Bursitis is a common and painful condition but is most often undermined and therefore goes undiagnosed leaving the patient to suffer in pain. This article gives a brief overview of this problem with its management and homoeopathic treatment.


Every person has hundreds of bursa scattered throughout the body. The function of a bursa is to decrease friction between two surfaces that move in different directions.

The bursa can be thought of as a Ziplock bag with a small amount of oil and no air inside. Imagine rubbing this bag between your hands; movement of your hands would be smooth and effortless. That is what a bursa functions as — a smooth, slippery surface between two moving objects.

You tend to find a bursa at points where muscles and tendons glide over bones. Without the bursa between these surfaces, movements would be painful.

What is bursitis?
Bursitis is inflammation of a bursa.

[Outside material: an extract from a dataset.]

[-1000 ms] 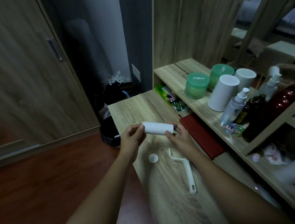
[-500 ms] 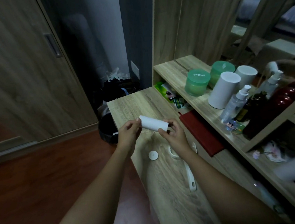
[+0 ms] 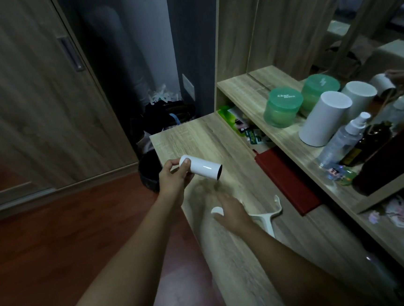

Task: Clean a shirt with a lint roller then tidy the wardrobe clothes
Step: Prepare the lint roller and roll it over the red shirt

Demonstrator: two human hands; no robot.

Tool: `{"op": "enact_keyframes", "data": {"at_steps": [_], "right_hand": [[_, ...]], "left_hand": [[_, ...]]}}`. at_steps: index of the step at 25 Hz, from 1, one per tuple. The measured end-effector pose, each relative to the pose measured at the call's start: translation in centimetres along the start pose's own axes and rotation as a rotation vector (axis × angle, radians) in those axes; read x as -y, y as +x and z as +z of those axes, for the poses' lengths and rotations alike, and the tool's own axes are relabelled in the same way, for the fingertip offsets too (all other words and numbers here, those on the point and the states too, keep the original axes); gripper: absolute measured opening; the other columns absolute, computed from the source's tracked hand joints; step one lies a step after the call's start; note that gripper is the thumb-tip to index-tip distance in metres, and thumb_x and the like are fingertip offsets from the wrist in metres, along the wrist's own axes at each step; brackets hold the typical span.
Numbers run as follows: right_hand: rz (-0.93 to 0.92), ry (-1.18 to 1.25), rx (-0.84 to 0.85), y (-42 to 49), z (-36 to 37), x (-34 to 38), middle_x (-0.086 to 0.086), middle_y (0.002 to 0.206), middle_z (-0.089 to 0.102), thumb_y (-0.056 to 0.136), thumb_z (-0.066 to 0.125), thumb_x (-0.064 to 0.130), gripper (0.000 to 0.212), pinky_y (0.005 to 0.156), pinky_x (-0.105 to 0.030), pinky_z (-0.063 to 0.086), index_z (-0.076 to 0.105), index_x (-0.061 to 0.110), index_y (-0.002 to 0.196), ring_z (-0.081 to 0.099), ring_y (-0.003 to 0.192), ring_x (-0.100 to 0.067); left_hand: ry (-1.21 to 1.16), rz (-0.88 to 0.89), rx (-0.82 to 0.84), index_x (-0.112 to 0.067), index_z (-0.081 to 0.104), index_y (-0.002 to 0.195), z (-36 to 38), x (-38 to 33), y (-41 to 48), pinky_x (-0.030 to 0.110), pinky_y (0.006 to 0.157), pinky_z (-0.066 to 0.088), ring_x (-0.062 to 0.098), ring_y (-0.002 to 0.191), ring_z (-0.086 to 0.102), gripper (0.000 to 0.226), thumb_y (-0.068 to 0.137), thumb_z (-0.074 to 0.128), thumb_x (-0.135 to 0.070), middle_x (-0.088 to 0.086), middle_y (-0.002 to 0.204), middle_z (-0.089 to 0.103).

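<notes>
- Lint roller refill (image 3: 201, 169): white cylinder, hollow, its open dark end facing right. Held in the air above the worktop (image 3: 209, 137), near its left edge. Judged light and fairly stiff, a paper roll on a cardboard core that hard squeezing could dent. The outer face looks glossy, so judged either slick or tacky. Best taken by the ends or the core, not the sheet face.
- Left hand (image 3: 174, 179): fingers (image 3: 185, 166) wrapped round the left end of the refill, thumb on top. The grip covers only that end; the rest sticks out free.
- Right hand (image 3: 230, 211): lowered to the worktop, blurred, palm down over a small white end cap (image 3: 216, 210). Whether the fingers pinch the cap or merely touch it, I cannot tell.
- End cap: small round plastic disc, judged light and easy to flick away. Take it by the rim.
- Lint roller handle (image 3: 266, 216): white plastic frame, forked head, lying flat on the worktop just right of the right hand. Judged rigid and light. Take it by the long grip, nearer the viewer.
- Red notebook (image 3: 286, 182): lies flat further right, against the shelf (image 3: 290, 140).
- Shelf holds a green jar (image 3: 282, 106), a white canister (image 3: 325, 119) and a spray bottle (image 3: 341, 138).
- Shirt: not in view.
</notes>
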State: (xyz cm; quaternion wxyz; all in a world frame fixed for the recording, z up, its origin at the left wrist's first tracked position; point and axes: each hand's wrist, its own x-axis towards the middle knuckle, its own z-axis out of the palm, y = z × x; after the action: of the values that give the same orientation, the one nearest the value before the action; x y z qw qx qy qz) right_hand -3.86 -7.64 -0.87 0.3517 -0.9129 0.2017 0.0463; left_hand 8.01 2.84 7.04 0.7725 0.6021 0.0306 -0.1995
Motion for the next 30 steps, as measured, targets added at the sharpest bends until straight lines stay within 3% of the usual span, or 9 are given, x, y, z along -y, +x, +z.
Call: {"op": "enact_keyframes", "data": {"at_steps": [5,8,10,12,13,15,18,24,30], "right_hand": [[-0.036,-0.278,0.074,0.4,2.6,-0.6,-0.011,0.131,0.055,0.085,0.063,0.015,0.047,0.101,-0.033,0.036,0.049,0.009,0.13,0.051,0.118,-0.026],[-0.029,-0.244,0.001,0.4,2.6,-0.3,-0.01,0.127,0.057,0.088,0.059,0.011,0.037,0.099,-0.031,0.038,0.055,0.008,0.124,0.053,0.116,-0.025],[0.065,0.101,-0.198,-0.1,1.9,0.7,-0.008,0.123,0.061,0.088,0.061,0.015,0.038,0.091,-0.022,0.042,0.055,0.009,0.125,0.057,0.113,-0.021],[0.186,0.652,-0.403,-0.3,0.5,2.2,-0.005,0.12,0.062,0.089,0.062,0.017,0.04,0.08,-0.01,0.045,0.053,0.01,0.127,0.06,0.107,-0.014],[0.189,0.869,-0.431,-0.4,-0.3,2.9,-0.003,0.121,0.061,0.089,0.062,0.015,0.042,0.08,-0.009,0.047,0.051,0.011,0.129,0.06,0.107,-0.01],[0.122,1.001,-0.41,-0.6,-1.7,4.0,0.006,0.118,0.059,0.089,0.06,0.008,0.043,0.078,-0.009,0.048,0.049,0.011,0.13,0.06,0.102,0.001],[0.035,1.032,-0.405,-0.8,-3.1,5.0,0.01,0.117,0.057,0.089,0.058,0.006,0.044,0.077,-0.005,0.047,0.049,0.011,0.132,0.058,0.097,0.011],[0.002,1.012,-0.345,-0.8,-3.6,4.8,0.007,0.124,0.053,0.089,0.059,0.007,0.05,0.082,-0.007,0.047,0.045,0.01,0.137,0.057,0.102,0.007],[-0.048,0.846,-0.393,-0.5,-3.5,4.9,0.003,0.137,0.032,0.095,0.05,0.014,0.048,0.088,-0.001,0.039,0.037,0.01,0.141,0.045,0.122,-0.006]], "left_hand": [[-0.001,-0.021,0.026,-0.004,0.054,0.095,-0.1,-0.4,1.1,0.029,0.082,0.056,0.019,0.081,0.063,0.01,0.09,0.06,-0.009,0.011,0.086,0.062],[0.014,-0.015,0.032,-0.003,0.053,0.099,-0.2,-0.4,1.1,0.028,0.08,0.056,0.018,0.081,0.064,0.014,0.09,0.061,-0.01,0.01,0.087,0.062],[0.011,-0.005,0.024,-0.002,0.053,0.099,-0.3,-0.6,1.1,0.028,0.079,0.056,0.016,0.079,0.063,0.013,0.09,0.06,-0.009,0.009,0.086,0.061],[0.005,0.006,0.002,-0.002,0.053,0.098,-0.4,-0.7,1.2,0.029,0.079,0.055,0.014,0.078,0.062,0.011,0.09,0.059,-0.007,0.007,0.084,0.06],[0.008,0.013,-0.008,-0.002,0.053,0.097,-0.5,-0.7,1.2,0.028,0.078,0.056,0.013,0.077,0.062,0.011,0.09,0.059,-0.007,0.007,0.084,0.061],[0.024,0.018,-0.017,-0.001,0.055,0.099,-0.7,-0.5,1.2,0.027,0.076,0.056,0.012,0.077,0.062,0.012,0.09,0.06,-0.007,0.006,0.084,0.061],[0.007,0.005,-0.028,0.0,0.055,0.102,-0.8,0.0,0.7,0.026,0.076,0.057,0.014,0.078,0.064,0.015,0.09,0.06,-0.007,0.008,0.085,0.062],[-0.07,-0.015,-0.041,0.0,0.055,0.101,-0.5,0.2,-0.3,0.021,0.069,0.058,0.017,0.081,0.064,0.012,0.09,0.058,-0.005,0.009,0.088,0.062],[-0.214,-0.106,-0.081,-0.004,0.052,0.085,0.3,0.7,-1.7,0.024,0.071,0.059,0.028,0.098,0.063,0.01,0.091,0.059,-0.008,0.016,0.1,0.061]]}}
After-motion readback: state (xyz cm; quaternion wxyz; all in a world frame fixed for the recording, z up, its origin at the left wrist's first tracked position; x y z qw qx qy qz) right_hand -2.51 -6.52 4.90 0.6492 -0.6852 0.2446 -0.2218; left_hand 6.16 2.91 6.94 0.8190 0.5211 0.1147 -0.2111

A bursa is a tiny fluid-filled sac that functions as a gliding surface to reduce friction between tissues of the body. There are 160 bursae in the body. The major bursae are located adjacent to the tendons near the large joints, such as the shoulders, elbows, hips, and knees.

How does a bursa become inflamed?
A bursa can become inflamed from injury, infection (rare in the shoulder), or underlying rheumatic condition. Examples include injury as subtle as lifting a bag of groceries into the car to inflame the shoulder bursa (shoulder bursitis), infection of the bursa in front of the knee from a knee scraping on asphalt (septic prepatellar bursitis), and inflammation of the elbow bursa from gout crystals (gouty olecranon bursitis).

A problem arises when a bursa becomes inflamed. The bursa loses its gliding capabilities, and becomes more and more irritated when it is moved.

When the condition called bursitis occurs, the normally slippery bursa becomes swollen and inflamed. The added bulk of the swollen bursa causes more friction within an already confined space. Also, the smooth gliding bursa becomes gritty and rough. Movement of an inflamed bursa is painful and irritating.